The two companies recently signed a definitive agreement to merge Crestwood’s corporate structure into a single publicly traded partnership with a consolidated enterprise value of approximately US$7.5 billion.
“By combining our partnerships and simplifying our corporate structure, we are better able to execute on our strategic objectives of fundamental value creation through providing first-class customer service and by executing on organic expansion and acquisition opportunities around our portfolio of midstream assets,” said Robert Phillips, Crestwood chairman, president and CEO in a statement.

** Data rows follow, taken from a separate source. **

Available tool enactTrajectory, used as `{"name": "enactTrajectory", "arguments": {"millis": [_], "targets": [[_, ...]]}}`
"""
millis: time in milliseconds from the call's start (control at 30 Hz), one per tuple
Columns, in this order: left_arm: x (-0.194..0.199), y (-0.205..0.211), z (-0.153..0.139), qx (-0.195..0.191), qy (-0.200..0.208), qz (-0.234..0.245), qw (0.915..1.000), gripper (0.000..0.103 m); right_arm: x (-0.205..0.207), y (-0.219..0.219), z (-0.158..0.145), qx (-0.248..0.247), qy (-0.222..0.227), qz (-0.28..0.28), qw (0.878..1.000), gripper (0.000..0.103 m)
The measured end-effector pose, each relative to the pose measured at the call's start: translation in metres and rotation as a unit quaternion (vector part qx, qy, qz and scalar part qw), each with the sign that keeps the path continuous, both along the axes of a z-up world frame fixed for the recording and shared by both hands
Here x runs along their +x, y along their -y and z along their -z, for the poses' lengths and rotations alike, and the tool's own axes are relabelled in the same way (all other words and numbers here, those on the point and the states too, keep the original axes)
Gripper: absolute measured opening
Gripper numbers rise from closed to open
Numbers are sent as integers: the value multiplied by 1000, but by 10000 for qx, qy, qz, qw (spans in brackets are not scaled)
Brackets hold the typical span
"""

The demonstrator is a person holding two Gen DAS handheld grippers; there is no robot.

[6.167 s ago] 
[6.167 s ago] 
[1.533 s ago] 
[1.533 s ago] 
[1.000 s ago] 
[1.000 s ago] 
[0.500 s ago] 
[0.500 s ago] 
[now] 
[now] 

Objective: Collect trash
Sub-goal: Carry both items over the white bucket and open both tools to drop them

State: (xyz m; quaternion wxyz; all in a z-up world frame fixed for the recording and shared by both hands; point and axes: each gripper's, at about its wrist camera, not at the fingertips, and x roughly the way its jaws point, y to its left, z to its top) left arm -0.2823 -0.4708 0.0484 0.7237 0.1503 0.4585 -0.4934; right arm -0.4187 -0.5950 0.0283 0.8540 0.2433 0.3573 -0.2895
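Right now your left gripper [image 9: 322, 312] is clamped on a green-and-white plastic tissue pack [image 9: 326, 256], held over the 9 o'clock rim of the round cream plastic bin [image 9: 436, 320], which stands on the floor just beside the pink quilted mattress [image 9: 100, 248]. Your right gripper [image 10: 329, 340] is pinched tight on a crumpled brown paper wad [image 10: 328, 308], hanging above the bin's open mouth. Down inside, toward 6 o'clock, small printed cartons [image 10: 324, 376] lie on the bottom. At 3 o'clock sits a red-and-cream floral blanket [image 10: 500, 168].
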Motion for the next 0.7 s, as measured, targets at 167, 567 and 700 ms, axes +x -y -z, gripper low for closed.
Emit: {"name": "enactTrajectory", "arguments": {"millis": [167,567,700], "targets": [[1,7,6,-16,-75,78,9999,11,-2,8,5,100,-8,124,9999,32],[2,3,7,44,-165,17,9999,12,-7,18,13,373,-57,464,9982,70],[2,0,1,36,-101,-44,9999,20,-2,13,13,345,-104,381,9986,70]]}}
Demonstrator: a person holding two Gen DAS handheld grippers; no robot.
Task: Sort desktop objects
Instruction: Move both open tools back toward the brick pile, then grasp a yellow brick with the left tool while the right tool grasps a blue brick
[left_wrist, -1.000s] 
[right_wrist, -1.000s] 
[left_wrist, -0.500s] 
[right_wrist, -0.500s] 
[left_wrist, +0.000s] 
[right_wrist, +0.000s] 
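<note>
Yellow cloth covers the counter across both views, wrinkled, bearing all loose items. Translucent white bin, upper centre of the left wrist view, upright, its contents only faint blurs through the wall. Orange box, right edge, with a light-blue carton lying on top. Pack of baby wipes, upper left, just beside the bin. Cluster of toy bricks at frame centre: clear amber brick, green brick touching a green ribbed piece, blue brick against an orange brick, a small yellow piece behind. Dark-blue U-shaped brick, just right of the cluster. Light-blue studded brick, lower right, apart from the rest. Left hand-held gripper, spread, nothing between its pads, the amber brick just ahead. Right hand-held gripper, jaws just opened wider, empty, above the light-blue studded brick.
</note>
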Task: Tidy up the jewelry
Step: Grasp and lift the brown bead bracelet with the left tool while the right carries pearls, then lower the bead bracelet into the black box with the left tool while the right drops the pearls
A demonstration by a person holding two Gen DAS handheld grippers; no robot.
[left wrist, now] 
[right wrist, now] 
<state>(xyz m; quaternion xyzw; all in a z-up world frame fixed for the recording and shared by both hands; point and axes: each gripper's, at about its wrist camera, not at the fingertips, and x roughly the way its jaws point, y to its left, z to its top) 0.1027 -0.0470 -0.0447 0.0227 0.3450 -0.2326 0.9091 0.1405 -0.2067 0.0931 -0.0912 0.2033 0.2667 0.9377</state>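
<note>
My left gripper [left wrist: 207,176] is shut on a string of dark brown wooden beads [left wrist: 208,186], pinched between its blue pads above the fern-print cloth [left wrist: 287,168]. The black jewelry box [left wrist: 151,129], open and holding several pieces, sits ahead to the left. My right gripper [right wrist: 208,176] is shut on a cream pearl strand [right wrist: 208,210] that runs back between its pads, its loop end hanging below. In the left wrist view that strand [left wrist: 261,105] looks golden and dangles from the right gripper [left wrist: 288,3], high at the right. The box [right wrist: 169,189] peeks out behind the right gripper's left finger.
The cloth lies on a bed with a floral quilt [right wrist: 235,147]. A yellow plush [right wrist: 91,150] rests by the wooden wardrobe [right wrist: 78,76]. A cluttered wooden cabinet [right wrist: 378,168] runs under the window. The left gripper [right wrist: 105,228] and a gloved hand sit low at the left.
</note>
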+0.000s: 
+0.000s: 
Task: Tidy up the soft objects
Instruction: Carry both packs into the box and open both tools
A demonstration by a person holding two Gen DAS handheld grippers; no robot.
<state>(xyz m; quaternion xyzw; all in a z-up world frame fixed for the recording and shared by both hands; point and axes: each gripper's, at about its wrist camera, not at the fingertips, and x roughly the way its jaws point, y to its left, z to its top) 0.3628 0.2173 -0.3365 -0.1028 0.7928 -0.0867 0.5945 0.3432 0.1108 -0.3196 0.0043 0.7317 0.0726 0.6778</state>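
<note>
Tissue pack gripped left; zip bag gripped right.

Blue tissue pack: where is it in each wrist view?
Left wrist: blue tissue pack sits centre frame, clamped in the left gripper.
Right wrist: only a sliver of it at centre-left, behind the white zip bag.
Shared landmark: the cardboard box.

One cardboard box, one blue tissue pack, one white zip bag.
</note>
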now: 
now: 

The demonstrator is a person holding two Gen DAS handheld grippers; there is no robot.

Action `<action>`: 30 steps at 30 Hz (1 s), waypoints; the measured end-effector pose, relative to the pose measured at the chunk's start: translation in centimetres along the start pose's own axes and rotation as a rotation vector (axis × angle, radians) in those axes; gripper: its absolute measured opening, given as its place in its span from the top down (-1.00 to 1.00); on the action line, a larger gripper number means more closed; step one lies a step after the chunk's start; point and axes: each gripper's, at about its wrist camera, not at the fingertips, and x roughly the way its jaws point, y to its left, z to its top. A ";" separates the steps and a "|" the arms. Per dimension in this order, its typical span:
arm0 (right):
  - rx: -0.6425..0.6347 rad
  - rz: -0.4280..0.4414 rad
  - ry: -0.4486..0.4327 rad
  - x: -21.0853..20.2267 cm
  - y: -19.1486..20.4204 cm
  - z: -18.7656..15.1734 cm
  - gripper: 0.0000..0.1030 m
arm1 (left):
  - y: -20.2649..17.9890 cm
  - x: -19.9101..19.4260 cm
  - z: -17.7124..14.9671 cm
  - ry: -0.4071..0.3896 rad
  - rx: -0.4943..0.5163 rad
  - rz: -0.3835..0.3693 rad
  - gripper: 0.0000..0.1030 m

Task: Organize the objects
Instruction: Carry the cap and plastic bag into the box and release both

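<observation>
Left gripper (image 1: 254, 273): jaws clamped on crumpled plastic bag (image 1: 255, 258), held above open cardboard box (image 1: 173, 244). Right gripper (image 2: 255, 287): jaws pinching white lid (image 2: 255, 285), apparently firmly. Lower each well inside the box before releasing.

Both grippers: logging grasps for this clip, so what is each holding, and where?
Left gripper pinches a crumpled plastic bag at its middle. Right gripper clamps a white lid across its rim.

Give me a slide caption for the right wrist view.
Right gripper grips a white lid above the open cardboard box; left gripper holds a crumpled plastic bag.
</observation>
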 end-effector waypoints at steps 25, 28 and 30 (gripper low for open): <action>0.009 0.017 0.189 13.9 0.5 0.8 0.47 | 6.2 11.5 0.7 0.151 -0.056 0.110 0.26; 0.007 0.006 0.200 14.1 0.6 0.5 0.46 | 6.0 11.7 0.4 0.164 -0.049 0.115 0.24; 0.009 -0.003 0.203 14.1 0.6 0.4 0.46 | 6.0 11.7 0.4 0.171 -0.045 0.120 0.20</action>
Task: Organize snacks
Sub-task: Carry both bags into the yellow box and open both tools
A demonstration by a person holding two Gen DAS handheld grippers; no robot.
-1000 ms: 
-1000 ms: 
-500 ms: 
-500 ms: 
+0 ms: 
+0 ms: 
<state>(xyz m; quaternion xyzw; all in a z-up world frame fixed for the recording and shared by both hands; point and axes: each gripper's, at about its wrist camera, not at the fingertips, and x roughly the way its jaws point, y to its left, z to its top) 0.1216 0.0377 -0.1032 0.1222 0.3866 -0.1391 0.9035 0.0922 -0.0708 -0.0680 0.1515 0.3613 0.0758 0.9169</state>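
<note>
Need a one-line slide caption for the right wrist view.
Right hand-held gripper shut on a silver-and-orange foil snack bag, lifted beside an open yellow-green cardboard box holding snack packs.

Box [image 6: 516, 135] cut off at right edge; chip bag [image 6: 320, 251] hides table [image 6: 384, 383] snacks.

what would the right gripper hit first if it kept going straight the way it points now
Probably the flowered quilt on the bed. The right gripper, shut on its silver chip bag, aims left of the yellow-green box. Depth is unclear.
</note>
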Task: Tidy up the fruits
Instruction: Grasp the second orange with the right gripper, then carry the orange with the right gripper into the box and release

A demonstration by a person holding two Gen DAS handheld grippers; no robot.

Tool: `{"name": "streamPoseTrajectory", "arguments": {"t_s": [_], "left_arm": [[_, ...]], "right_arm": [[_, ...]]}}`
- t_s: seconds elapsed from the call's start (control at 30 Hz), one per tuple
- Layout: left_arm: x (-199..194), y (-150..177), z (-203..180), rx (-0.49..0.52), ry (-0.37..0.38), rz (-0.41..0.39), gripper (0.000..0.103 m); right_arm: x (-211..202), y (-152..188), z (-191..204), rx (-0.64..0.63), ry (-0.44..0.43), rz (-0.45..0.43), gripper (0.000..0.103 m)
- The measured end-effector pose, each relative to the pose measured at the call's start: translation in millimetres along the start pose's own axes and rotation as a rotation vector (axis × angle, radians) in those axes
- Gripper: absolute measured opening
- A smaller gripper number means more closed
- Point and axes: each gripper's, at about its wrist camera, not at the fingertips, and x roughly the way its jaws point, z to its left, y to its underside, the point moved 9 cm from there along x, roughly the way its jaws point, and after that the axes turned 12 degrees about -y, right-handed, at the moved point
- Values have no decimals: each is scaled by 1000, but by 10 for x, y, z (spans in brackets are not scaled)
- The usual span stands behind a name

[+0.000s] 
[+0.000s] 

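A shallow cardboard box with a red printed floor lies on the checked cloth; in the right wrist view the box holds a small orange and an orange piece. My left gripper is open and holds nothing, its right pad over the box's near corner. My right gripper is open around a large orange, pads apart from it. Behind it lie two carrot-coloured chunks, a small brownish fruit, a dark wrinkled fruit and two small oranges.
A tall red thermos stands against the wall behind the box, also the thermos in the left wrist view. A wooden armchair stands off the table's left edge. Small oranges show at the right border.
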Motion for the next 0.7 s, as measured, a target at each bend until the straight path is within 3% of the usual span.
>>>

Crestwood Midstream is a master limited partnership that owns and operates midstream businesses in multiple U.S. unconventional shale resource plays. The company is engaged in the gathering, processing, treating, compression, storage and transportation of natural gas; storage and transportation of natural gas liquids; and gathering, storage, and marketing of crude oil.
In contrast, Crestwood Equity Partners is a master limited partnership that owns the general partner interest, including the incentive distribution rights and approximately 4 % of the outstanding common units of Crestwood Midstream. In addition, the company’s operations include an NGL supply and logistics business that serves customers in the United States and Canada.
Following the completion of the merger, Crestwood Midstream will cease to be a publicly traded partnership but will survive as a wholly owned subsidiary of Crestwood Equity, and the incentive distribution rights of Crestwood Midstream will be permanently eliminated. Crestwood Holdings will continue to own the general partner of Crestwood Equity, which will continue to be listed on the NYSE under the ticker symbol CEQP.
“Through all market cycles, particularly during periods of challenging commodity price cycles like we are currently enduring, cost of capital remains a critical driver of competitive positioning in the marketplace,” Phillips said. “We have visibility to greater than US$3 billion of investment opportunities around our asset footprint largely focused on the majority of the premier shale plays in North America. The permanent elimination of our incentive distribution rights immediately improves our future cost of capital and better positions Crestwood to capture our share of the opportunities in front of us.”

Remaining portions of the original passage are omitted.